**Your task:** Locate each line in the records containing "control". Copy it.

**Exercise inputs:**
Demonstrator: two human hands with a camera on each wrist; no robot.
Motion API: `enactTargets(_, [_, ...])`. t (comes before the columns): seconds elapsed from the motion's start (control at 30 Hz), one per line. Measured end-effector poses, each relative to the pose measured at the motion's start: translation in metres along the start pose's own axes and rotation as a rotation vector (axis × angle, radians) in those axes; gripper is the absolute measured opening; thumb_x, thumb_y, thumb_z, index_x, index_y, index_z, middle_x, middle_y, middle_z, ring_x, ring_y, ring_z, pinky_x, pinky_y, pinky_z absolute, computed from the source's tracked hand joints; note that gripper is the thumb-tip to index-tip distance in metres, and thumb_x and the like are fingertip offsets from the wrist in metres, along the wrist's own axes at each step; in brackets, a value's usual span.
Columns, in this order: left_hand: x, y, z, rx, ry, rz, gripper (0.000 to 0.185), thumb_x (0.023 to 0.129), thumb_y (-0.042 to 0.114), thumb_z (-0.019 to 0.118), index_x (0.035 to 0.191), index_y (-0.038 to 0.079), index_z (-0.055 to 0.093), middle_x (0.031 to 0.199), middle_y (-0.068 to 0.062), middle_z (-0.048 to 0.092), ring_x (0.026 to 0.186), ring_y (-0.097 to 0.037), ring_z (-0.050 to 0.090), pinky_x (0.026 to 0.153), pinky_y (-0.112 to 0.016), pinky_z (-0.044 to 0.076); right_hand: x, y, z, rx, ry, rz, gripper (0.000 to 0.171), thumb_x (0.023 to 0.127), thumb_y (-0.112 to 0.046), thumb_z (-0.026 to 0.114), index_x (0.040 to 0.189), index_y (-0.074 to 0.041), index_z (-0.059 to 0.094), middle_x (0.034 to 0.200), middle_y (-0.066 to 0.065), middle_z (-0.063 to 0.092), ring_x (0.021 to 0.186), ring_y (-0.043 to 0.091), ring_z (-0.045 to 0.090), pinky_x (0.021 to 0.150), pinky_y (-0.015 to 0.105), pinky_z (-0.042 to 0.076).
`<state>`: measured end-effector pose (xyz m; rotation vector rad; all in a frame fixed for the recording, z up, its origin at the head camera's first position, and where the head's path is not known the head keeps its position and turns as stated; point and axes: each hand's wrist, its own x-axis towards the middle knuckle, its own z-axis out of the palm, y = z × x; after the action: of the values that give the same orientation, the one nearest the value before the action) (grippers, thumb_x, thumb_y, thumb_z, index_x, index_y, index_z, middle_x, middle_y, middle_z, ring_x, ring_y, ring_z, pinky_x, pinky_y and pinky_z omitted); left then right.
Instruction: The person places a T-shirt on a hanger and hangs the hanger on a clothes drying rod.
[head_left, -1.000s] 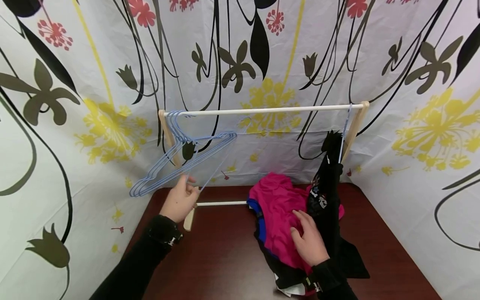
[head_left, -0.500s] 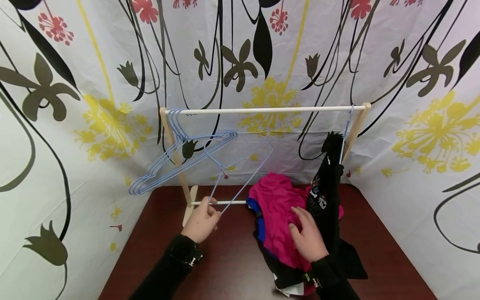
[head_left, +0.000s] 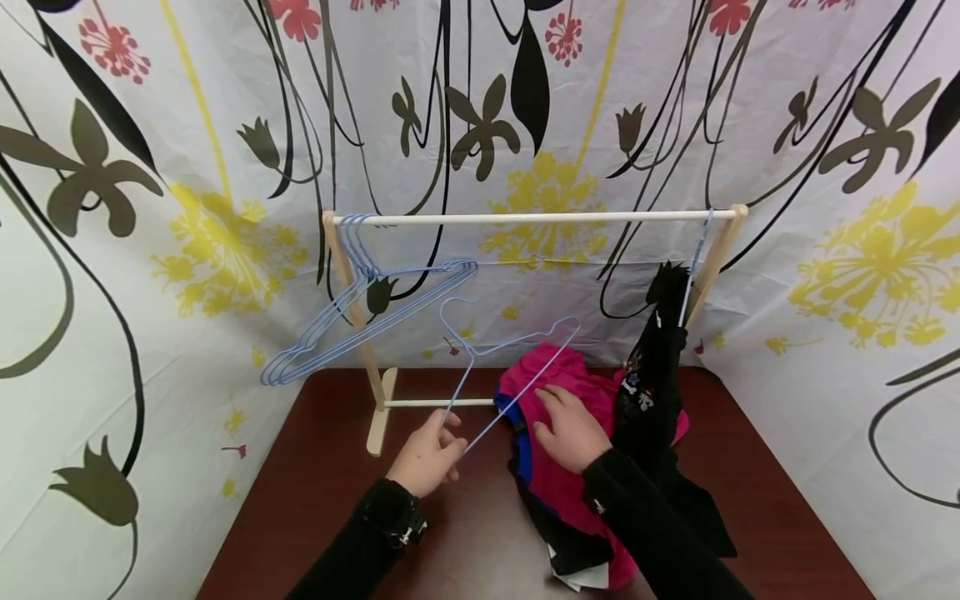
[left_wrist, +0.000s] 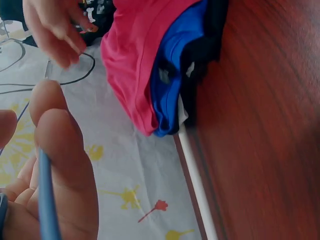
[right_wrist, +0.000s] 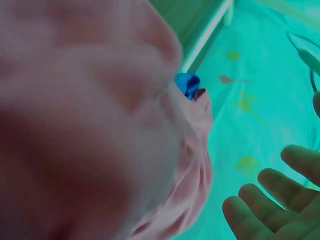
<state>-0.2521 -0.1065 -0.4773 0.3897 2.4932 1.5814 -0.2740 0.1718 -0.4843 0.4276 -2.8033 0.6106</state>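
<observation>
Since a second ago I have drawn the blue hanger (head_left: pixel 501 367) off the rail (head_left: pixel 532 218) and toward the near side; my left hand (head_left: pixel 429 457) pinches its lower corner, holding it above the table (head_left: pixel 750 467) just left of the clothes. My right hand (head_left: pixel 572 429) has shifted left and lies with fingers spread on the pink garment (head_left: pixel 558 375). Behind, the spare hangers (head_left: pixel 360 312) hang at the rail's left end, and a black garment (head_left: pixel 654 375) at its right.

My left hand (head_left: pixel 429 456) has pulled one blue hanger (head_left: pixel 501 375) off the rail toward 6 o'clock, and my right hand (head_left: pixel 570 431) slid toward 11 o'clock on the pink shirt (head_left: pixel 558 479).
</observation>
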Motion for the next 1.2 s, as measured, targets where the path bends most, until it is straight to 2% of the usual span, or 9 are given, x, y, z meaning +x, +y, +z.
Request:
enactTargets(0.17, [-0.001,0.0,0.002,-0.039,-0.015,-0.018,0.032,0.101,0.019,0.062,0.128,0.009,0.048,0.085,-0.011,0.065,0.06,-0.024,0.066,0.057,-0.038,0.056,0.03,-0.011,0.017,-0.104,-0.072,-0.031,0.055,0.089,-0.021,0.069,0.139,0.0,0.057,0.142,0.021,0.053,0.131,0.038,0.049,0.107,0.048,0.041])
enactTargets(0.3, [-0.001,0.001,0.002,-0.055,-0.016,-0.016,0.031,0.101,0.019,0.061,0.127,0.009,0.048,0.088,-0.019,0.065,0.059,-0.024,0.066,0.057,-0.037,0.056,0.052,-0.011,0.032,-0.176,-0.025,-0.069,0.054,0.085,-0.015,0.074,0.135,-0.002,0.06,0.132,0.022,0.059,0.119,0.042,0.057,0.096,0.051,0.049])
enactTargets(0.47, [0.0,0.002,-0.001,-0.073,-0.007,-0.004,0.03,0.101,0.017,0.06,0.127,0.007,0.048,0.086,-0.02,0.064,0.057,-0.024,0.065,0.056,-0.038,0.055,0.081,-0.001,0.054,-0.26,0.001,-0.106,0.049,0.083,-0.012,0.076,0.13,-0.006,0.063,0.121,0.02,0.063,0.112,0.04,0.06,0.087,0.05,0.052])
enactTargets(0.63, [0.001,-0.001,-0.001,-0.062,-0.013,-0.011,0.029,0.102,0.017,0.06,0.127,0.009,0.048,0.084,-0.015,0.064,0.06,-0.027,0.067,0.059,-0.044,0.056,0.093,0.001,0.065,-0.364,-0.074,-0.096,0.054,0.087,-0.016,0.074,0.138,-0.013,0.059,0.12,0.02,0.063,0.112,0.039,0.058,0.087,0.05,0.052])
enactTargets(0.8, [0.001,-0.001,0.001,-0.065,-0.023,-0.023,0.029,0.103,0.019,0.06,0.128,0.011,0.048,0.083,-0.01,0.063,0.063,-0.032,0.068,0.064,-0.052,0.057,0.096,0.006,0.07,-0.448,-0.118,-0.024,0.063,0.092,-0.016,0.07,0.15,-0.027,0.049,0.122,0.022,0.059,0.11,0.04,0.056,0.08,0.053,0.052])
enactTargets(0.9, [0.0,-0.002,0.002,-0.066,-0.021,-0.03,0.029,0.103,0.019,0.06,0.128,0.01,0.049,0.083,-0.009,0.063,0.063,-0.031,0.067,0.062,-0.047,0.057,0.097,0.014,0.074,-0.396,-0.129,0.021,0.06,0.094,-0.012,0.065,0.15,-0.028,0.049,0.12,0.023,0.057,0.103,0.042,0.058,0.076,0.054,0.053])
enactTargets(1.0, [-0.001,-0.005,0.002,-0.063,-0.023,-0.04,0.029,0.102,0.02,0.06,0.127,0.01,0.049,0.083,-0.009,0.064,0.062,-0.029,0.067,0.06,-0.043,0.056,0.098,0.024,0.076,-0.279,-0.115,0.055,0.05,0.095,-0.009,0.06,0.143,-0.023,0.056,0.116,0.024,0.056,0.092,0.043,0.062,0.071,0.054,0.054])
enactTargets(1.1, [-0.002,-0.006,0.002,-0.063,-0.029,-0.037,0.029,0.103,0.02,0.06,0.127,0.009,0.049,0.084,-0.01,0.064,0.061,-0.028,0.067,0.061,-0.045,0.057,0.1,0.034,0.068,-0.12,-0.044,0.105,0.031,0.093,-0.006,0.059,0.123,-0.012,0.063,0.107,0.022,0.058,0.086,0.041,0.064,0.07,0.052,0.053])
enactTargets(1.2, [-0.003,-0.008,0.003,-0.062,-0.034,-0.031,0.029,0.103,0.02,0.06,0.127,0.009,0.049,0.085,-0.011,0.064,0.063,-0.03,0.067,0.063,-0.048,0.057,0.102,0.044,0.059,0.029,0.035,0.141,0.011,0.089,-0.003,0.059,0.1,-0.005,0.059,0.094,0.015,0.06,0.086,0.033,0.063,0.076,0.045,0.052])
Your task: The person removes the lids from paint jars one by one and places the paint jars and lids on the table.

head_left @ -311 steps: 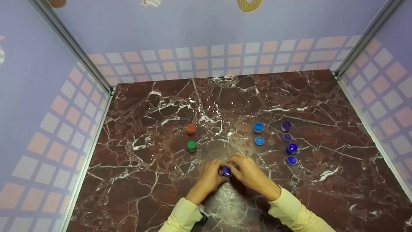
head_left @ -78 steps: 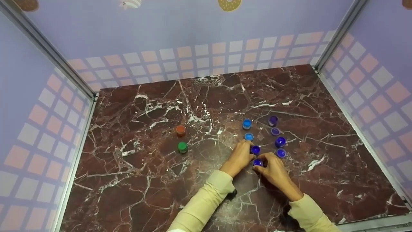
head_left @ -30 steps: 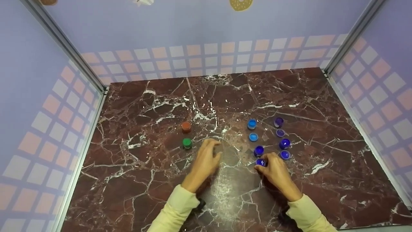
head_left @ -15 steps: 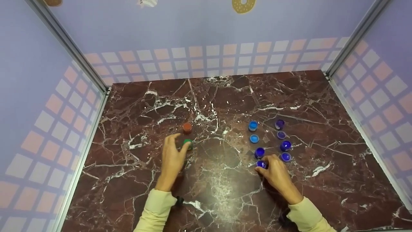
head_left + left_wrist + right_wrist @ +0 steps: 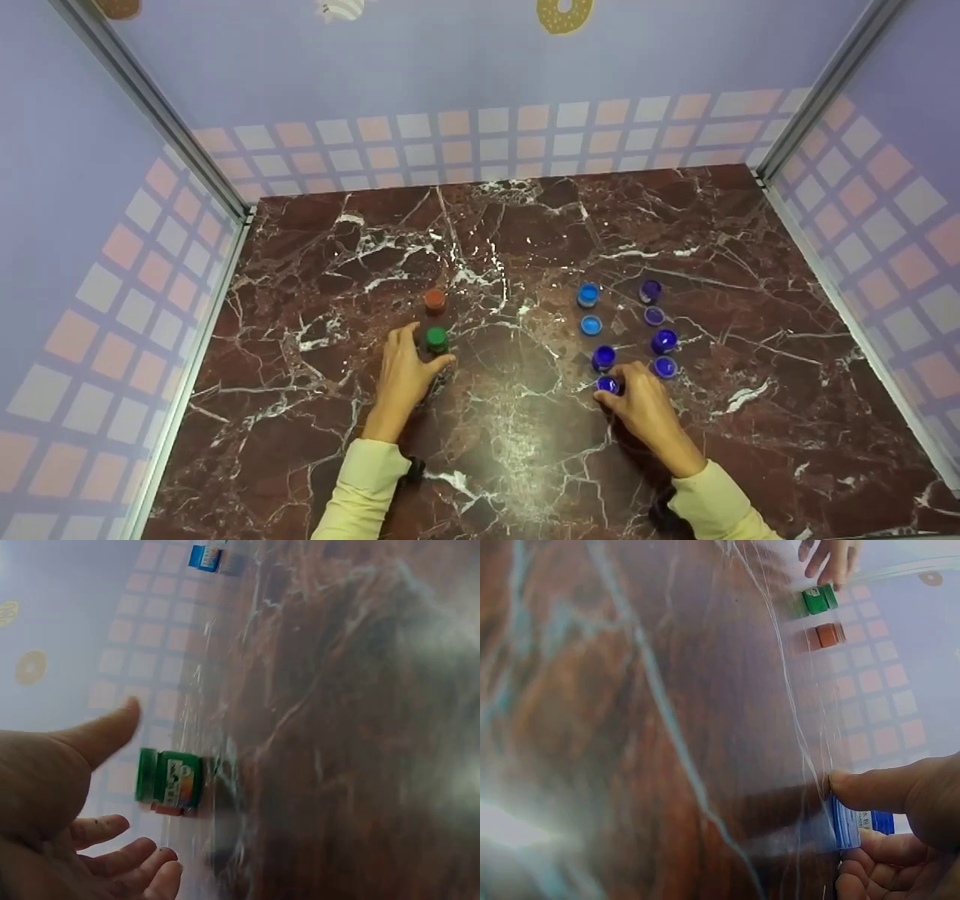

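Lilac walls (image 5: 450, 67) with pink and white squares enclose a dark, white-veined desk (image 5: 300, 435). Pale yellow sleeves (image 5: 360, 487) reach in from six o'clock. Around the desk's middle, in the head view, the left hand (image 5: 403, 379) is toward eight o'clock, its grip slack, fingers and thumb spread. The right hand (image 5: 643, 401) is toward four.

The green jar (image 5: 436, 341), capped and upright, stands just beside the left hand, at its one o'clock; the orange jar (image 5: 434, 302) stands at twelve from the green. Across the desk, the light blue jar (image 5: 588, 295) has the violet jar (image 5: 650, 292) at three o'clock. The outer blue jar (image 5: 664, 342) stands near six from the violet one, and the inner blue jar (image 5: 604, 358) just beside the right hand.

Smallest are the lids: a light blue lid (image 5: 591, 325), a violet lid (image 5: 654, 316) and an outer blue lid (image 5: 665, 367), each at six o'clock from its matching jar. At six from the inner blue jar, the right hand's grip pinches the inner blue lid (image 5: 607, 385) between thumb and fingers.
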Demonstrator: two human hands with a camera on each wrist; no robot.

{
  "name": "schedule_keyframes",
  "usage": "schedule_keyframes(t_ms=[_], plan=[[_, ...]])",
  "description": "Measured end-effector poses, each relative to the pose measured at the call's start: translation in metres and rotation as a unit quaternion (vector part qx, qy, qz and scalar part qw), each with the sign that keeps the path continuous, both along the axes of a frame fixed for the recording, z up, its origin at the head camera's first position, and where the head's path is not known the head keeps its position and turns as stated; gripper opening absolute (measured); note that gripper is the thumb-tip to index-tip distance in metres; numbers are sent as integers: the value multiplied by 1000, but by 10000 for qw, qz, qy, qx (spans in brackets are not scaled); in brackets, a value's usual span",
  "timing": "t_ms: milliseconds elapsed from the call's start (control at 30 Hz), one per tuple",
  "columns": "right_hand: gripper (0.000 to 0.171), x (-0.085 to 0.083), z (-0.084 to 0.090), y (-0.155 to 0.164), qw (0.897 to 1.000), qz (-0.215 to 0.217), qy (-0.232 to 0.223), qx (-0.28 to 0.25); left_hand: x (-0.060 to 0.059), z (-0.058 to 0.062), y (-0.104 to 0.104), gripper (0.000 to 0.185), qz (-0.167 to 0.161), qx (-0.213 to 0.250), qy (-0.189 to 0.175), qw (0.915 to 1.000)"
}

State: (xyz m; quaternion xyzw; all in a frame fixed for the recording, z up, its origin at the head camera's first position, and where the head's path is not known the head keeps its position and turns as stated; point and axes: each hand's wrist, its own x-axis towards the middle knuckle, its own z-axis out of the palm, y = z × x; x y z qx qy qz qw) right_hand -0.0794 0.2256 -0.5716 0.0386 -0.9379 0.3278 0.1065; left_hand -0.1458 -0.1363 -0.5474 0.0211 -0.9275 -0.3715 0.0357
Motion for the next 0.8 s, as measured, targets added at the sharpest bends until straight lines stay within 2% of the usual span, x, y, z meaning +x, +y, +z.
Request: schedule_keyframes(t_ms=[200,400,633,800], plan=[[34,1,0,-1,10000,-20,-40,-12,-3,-6,5,67,-43,-56,-42,10000],[34,2,-1,-1,10000,-3,14,22,-6,-12,5,49,-100,-111,234,9996],[36,2,-1,-1,9998,-2,125,160,-11,-13,9,52,43,-37,138,9999],[35,1,0,-1,9998,-1,138,162,-15,-13,13,46,-3,-146,105,9998]])
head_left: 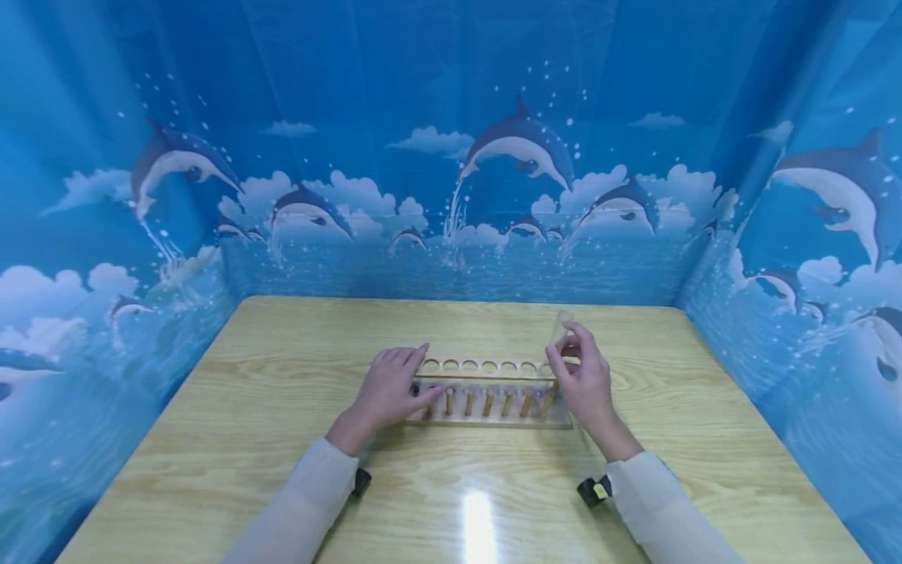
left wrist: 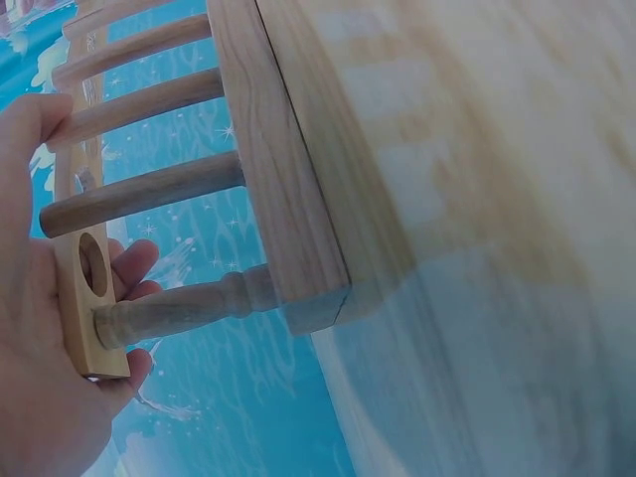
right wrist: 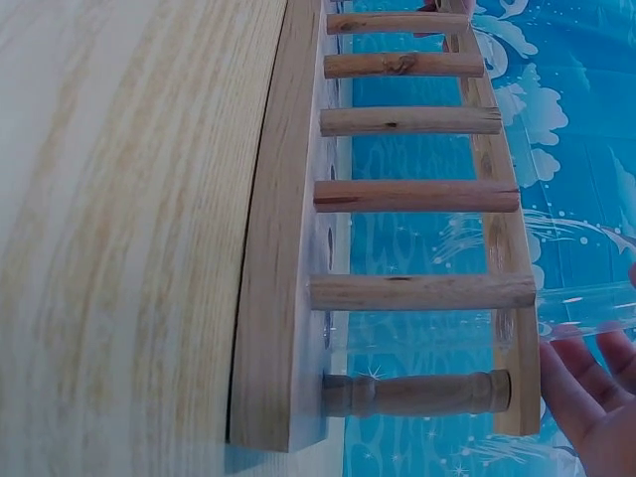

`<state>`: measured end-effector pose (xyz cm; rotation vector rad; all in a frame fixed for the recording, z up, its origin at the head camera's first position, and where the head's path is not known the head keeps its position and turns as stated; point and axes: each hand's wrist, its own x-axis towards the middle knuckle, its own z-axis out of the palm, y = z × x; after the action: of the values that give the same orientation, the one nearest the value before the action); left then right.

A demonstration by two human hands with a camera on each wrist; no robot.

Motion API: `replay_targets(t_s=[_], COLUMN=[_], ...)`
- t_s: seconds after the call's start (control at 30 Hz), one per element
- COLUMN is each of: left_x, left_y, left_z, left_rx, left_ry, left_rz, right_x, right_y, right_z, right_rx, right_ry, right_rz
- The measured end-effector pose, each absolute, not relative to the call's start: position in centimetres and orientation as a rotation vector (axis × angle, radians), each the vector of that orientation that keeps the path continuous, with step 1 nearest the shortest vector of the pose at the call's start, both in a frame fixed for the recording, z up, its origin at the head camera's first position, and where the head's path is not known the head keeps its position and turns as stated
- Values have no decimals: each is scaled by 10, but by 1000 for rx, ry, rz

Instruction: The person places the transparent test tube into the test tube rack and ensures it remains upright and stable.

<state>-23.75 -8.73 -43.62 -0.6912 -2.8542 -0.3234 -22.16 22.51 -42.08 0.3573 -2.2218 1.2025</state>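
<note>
A wooden test tube rack (head_left: 486,421) stands on the table, with a row of round holes in its top bar and upright pegs along the front. My left hand (head_left: 391,384) grips the left end of the top bar (left wrist: 81,328), the thumb in front and fingers behind. At the right end, my right hand (head_left: 585,376) pinches a clear glass test tube (head_left: 561,327). In the right wrist view this test tube (right wrist: 586,301) passes through the top bar near its end, its lower part faintly visible behind the pegs.
The wood-patterned table (head_left: 282,470) extends around the rack. Blue curtains (head_left: 395,78) with dolphins hang behind the table and along both sides. A bright light reflection lies on the tabletop in front.
</note>
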Motion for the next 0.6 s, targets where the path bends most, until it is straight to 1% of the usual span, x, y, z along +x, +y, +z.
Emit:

**Written response:**
Motion API: `enactTargets(_, [_, ...])`. t (comes before the columns): seconds elapsed from the motion's start (control at 30 Hz), one per line. Measured end-effector poses, each relative to the pose measured at the motion's start: translation in metres along the start pose's own axes and rotation as a rotation vector (axis × angle, radians) in those axes; gripper is the absolute measured opening; thumb_x, thumb_y, thumb_z, index_x, index_y, index_z, middle_x, middle_y, middle_z, ring_x, ring_y, ring_z, pinky_x, pinky_y, pinky_z absolute, computed from the source's tracked hand joints; note that gripper is the thumb-tip to index-tip distance in metres, and thumb_x and the like are fingertip offsets from the wrist in metres, along the wrist's own axes at each step; in brackets, a value's usual span.
  "timing": "t_ms: milliseconds elapsed from the call's start (control at 30 Hz), one per tuple",
- t_s: seconds after the call's start (control at 30 Hz), one per element

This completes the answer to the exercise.